# The Mind of Solaris- New Song (guitar rig 3/nuendo/exdrum)



## furrevig (Sep 13, 2008)

Alright!

Its been ages since ive been fired up to record a progish tech song like this.

So here it is:

CLICK HERE

Im using nuendo, guitar rig 3 and ez drummer. very simple set up!
but it really is hard to get a perfect mix. this took alot of time to master.

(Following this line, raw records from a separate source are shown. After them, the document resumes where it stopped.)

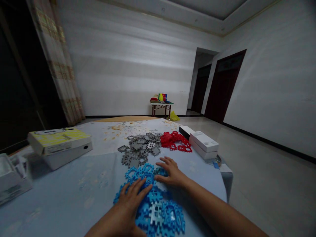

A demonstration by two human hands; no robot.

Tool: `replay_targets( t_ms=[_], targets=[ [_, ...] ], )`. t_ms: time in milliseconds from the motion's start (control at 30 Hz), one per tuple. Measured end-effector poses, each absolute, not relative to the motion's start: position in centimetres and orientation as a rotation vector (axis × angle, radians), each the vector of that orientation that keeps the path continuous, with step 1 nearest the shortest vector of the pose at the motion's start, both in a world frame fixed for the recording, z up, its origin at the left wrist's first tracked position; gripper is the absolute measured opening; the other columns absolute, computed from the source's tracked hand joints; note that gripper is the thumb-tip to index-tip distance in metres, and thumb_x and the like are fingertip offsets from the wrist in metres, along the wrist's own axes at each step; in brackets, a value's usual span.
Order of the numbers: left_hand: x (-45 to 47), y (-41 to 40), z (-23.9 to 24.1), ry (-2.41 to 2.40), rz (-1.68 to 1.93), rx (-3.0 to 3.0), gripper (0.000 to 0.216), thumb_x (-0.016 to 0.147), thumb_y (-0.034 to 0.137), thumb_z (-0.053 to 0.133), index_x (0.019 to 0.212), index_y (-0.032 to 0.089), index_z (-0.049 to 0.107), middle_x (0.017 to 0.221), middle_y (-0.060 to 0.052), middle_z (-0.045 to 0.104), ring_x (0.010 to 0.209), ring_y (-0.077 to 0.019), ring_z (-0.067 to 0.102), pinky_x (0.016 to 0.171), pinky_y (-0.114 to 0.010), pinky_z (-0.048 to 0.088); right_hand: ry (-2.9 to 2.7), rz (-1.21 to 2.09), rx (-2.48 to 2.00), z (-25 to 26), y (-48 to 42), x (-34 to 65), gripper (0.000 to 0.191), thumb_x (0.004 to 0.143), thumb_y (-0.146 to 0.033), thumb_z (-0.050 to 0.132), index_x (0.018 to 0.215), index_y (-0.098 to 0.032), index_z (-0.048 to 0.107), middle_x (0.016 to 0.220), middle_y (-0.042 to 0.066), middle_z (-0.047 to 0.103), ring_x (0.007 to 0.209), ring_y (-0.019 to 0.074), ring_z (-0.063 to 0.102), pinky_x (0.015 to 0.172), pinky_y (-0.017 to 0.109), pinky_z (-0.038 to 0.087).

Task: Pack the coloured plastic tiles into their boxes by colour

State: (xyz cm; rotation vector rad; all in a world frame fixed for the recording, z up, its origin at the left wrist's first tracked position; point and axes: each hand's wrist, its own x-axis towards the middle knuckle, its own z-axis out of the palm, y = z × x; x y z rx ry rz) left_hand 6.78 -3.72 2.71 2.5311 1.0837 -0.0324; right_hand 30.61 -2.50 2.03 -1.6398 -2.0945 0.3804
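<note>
A heap of blue interlocking plastic building pieces (154, 194) lies in front of me on the cloth-covered table. My left hand (132, 199) rests on the heap's left side, fingers spread. On the far right edge of the heap is my right hand (170, 172), its fingers apart over a darker blue-green piece (161, 171). No piece is visibly gripped in either hand. Just beyond the blue heap sits a pile of grey pieces (134, 152), and right of that a pile of red pieces (175, 141). A pale piece (156, 213) lies on top of the blue ones.
A yellow-and-white box (61, 144) stands at the left, near a white open box (12, 179). White boxes (203, 143) and a black-sided box (186, 131) line the table's right edge. A small table (161, 103) stands by the far wall.
</note>
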Motion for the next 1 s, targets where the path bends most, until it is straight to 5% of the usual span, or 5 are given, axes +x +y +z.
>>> replay_targets(
  t_ms=[233, 400, 667, 800, 1000],
  targets=[
    [7.4, -3.9, 3.3, 1.025, 0.135, 2.505, 0.115, 0.04, 0.071, 0.064, 0.139, 0.03, 0.021, 0.149, -0.011, 0.013, 0.135, -0.0338, 0.006, 0.104, -0.058, -0.001, -2.329, 0.436, -1.432, 0.0, -8.6, 30.4, 0.08, 0.069, -0.063, 0.054, 0.137, -0.03, 0.029, 0.147, 0.006, 0.017, 0.134, 0.0328, 0.008, 0.105, 0.056, 0.012],
    [6.9, -4.0, 4.3, 1.044, 0.143, 2.47, 0.114, 0.044, 0.07, 0.063, 0.14, 0.026, 0.019, 0.149, -0.013, 0.015, 0.135, -0.0328, 0.007, 0.105, -0.057, 0.001, -2.436, 0.32, -1.422, -0.9, -8.4, 29.8, 0.077, 0.069, -0.062, 0.054, 0.136, -0.031, 0.031, 0.146, 0.007, 0.02, 0.134, 0.0341, 0.01, 0.104, 0.059, 0.007],
    [-0.4, 0.6, 6.9, 1.696, 0.989, 2.394, 0.065, 0.073, 0.046, 0.054, 0.132, 0.024, 0.035, 0.142, -0.012, 0.031, 0.132, -0.0247, 0.024, 0.106, -0.047, 0.018, -2.202, 0.31, -1.436, 0.3, -4.5, 30.4, 0.059, 0.077, -0.055, 0.049, 0.128, -0.027, 0.044, 0.139, 0.008, 0.036, 0.129, 0.0282, 0.028, 0.105, 0.05, 0.025],
    [-8.6, 3.6, 8.2, 2.565, 1.552, 1.683, 0.072, 0.071, 0.047, 0.054, 0.131, 0.014, 0.031, 0.139, -0.021, 0.025, 0.13, -0.0333, 0.023, 0.1, -0.052, 0.023, -1.93, 0.256, -1.423, -0.1, -3.0, 30.6, 0.049, 0.081, -0.051, 0.044, 0.12, -0.023, 0.051, 0.13, 0.01, 0.046, 0.121, 0.0259, 0.04, 0.101, 0.046, 0.034],
    [-17.1, 4.9, 6.9, 2.825, 1.373, 1.299, 0.102, 0.066, 0.067, 0.047, 0.135, 0.008, 0.001, 0.141, -0.03, 0.004, 0.128, -0.0487, 0.006, 0.093, -0.065, 0.016, -1.852, 0.101, -1.431, -1.7, -2.0, 31.2, 0.043, 0.079, -0.048, 0.049, 0.113, -0.024, 0.055, 0.123, 0.009, 0.052, 0.116, 0.027, 0.045, 0.098, 0.048, 0.036]
  ],
)
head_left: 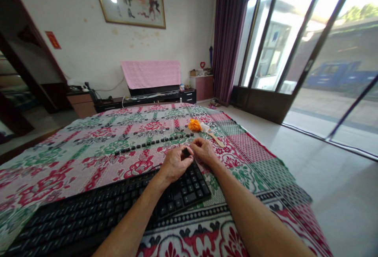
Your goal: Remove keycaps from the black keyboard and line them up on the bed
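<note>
A black keyboard (97,213) lies on a floral cloth (88,154) in front of me. My left hand (174,165) rests over the keyboard's right end, fingers curled. My right hand (203,149) is just beyond that end, fingers pinched. Between the two hands sits a small black keycap (186,152), and both sets of fingers are closed on it. A row of loose black keycaps (153,142) is lined up on the cloth behind the hands.
An orange brush with a wooden handle (203,129) lies beyond the keycaps. The cloth-covered surface ends at the right over pale floor (325,178). Glass sliding doors (295,52) stand at the right, a low cabinet (153,95) at the back wall.
</note>
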The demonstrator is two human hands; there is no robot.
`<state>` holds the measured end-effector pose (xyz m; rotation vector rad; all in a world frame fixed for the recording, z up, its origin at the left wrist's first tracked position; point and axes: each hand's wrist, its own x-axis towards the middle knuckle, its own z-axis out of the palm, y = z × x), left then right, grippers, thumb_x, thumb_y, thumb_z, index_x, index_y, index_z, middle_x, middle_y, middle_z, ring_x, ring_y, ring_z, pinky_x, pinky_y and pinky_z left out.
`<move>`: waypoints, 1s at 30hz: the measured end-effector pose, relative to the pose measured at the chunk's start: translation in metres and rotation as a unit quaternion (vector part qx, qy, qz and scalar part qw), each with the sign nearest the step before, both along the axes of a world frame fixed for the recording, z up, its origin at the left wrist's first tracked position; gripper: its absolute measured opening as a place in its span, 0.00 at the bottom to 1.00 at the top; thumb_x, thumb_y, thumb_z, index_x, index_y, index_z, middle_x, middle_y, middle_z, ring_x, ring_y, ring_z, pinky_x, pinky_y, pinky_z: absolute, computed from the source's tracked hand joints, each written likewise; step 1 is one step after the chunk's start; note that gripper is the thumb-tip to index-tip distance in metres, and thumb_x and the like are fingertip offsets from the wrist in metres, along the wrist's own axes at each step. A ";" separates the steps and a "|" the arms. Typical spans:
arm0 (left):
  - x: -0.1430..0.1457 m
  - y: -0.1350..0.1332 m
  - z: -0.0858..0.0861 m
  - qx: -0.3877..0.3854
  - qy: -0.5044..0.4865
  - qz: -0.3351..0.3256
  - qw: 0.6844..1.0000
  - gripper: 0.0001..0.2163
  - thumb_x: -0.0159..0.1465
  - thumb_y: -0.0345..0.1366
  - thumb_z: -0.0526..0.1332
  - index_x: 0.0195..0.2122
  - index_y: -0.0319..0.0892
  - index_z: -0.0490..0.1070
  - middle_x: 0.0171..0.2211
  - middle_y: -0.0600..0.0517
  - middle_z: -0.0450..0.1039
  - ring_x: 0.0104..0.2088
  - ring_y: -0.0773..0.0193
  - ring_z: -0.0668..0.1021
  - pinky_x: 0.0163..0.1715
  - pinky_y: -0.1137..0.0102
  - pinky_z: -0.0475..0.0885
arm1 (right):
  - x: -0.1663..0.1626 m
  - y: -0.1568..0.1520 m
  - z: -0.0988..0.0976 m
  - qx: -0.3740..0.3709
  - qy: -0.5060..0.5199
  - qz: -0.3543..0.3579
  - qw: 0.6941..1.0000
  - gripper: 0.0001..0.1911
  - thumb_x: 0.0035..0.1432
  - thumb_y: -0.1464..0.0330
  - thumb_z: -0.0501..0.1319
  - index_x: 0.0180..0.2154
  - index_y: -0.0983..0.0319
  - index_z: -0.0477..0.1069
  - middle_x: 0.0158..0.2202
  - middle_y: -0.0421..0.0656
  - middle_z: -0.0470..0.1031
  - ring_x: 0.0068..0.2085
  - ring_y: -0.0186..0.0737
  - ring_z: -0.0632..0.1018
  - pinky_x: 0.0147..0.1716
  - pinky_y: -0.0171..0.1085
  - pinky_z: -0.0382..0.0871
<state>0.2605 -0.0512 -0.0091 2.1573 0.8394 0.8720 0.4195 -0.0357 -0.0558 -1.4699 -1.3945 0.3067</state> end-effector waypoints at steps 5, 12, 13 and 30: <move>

Any comments on improvements or praise would be jawsome!


----------



## Sang-Drax (Sep 13, 2008)

Dude, that's pretty fucking awesome!


----------



## wammy_bar (Sep 13, 2008)

perfect mix dude.


----------



## 7 Strings of Hate (Sep 13, 2008)

very fucking cool man, i dig it


----------



## TonalArchitect (Sep 13, 2008)

That was amazing. Absolutely awesome. 

I just have one complaint:

NOT LONG ENOUGH!


----------



## bulb (Sep 14, 2008)

david thats sounding fucking awesome! you have come a long way bro!!


----------



## Apophis (Sep 14, 2008)

great


----------



## pustraks (Sep 14, 2008)

Neat, i like it.


----------



## friendforafoe (Sep 14, 2008)

this song is pretty damn sick bro. That's a pretty sick tone for guitar rig 3 ... I have a POD X3, but I still use guitar rig 3 for various fx and whatnot ... good job mang!


----------



## furrevig (Sep 14, 2008)

bulb said:


> david thats sounding fucking awesome! you have come a long way bro!!



thanks bulbasaur!


----------



## Cyanide_Anima (Sep 14, 2008)

goddamn dude. that is awesome. mix is great! ya got ezdrummer to sound awesome!


----------



## Concerto412 (Sep 14, 2008)

holy shit, very impressive tone for GR3, I messed around with it briefly but always had horrible latency issues. time for a new computer....
Again; truly fantastic tones man, guitar and mix both.


----------